**How to complete this task:**
An exact copy of all the data is required.

**Source data:**
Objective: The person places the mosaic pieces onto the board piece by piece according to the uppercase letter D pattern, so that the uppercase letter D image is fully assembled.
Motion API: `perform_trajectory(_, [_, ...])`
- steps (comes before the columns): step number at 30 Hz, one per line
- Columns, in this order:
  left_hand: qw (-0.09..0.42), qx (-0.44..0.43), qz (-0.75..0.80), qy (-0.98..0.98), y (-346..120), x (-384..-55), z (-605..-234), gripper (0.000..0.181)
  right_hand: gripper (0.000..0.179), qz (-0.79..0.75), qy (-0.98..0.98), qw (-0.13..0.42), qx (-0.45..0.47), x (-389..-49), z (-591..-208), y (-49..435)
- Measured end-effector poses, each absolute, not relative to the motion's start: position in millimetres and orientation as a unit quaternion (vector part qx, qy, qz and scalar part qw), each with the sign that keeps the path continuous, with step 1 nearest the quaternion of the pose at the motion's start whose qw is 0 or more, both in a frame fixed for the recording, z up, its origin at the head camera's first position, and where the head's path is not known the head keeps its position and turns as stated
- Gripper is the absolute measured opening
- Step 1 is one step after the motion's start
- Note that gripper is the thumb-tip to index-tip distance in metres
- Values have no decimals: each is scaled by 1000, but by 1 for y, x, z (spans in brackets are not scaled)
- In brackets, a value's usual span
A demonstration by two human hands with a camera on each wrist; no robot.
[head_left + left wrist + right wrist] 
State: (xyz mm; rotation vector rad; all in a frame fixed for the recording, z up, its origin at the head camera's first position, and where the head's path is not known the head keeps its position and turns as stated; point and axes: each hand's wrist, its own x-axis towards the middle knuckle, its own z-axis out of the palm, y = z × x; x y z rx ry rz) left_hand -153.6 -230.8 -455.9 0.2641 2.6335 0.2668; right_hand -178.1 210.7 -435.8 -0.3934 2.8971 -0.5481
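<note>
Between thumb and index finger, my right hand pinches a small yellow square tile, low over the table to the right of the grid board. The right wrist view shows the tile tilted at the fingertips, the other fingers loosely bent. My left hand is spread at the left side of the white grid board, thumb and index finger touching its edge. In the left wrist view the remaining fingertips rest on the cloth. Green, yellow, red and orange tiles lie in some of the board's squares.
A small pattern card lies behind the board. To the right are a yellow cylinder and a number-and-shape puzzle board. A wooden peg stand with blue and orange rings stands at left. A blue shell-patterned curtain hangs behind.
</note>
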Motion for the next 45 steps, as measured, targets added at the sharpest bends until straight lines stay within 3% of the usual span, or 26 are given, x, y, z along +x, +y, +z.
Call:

**Final answer:**
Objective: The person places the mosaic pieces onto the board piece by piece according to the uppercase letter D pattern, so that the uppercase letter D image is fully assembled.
Motion API: `perform_trajectory(_, [_, ...])`
- steps (comes before the columns): step number at 30 Hz, one per line
- Columns, in this order:
  left_hand: qw (-0.09..0.42), qx (-0.44..0.43), qz (-0.75..0.80), qy (-0.98..0.98), y (-346..120), x (-384..-55), z (-605..-234), gripper (0.000..0.181)
  right_hand: gripper (0.000..0.179), qz (-0.79..0.75), qy (-0.98..0.98), qw (-0.13..0.42), qx (-0.45..0.47), x (-389..-49), z (-591..-208), y (-49..435)
- Measured end-effector poses, each absolute, not relative to the motion's start: position in millimetres and orientation as a unit quaternion (vector part qx, qy, qz and scalar part qw), each with the sign that keeps the path continuous, with step 1 nearest the quaternion of the pose at the motion's start whose qw is 0 or more, both in a frame fixed for the recording, z up, its origin at the head camera's first position, and where the head's path is not known the head keeps its position and turns as stated
- Gripper is the absolute measured opening
- Step 1 is one step after the motion's start
- Note that gripper is the thumb-tip to index-tip distance in metres
- Values have no decimals: each is scaled by 1000, but by 1 for y, x, z (spans in brackets are not scaled)
- In brackets, a value's usual span
A demonstration by two human hands with a camera on each wrist; no robot.
[head_left + left wrist + right wrist] 
State: (xyz mm; rotation vector rad; all in a frame fixed for the recording, z up, its origin at the head camera's first position, and where the head's path is not known the head keeps its position and turns as stated; point and axes: each hand's wrist, its own x-axis towards the middle knuckle, its own z-axis out of the palm, y = z × x; x y z rx ry rz) left_hand -153.6 -230.8 -455.9 0.2641 2.6335 0.2668; right_hand -178.1 210.7 -435.8 -0.3934 2.8971 -0.5481
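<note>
Between thumb and index finger, my right hand pinches a small yellow square tile, low over the table to the right of the grid board. The right wrist view shows the tile tilted at the fingertips, the other fingers loosely bent. My left hand is spread at the left side of the white grid board, thumb and index finger touching its edge. In the left wrist view the remaining fingertips rest on the cloth. Green, yellow, red and orange tiles lie in some of the board's squares.
A small pattern card lies behind the board. To the right are a yellow cylinder and a number-and-shape puzzle board. A wooden peg stand with blue and orange rings stands at left. A blue shell-patterned curtain hangs behind.
</note>
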Motion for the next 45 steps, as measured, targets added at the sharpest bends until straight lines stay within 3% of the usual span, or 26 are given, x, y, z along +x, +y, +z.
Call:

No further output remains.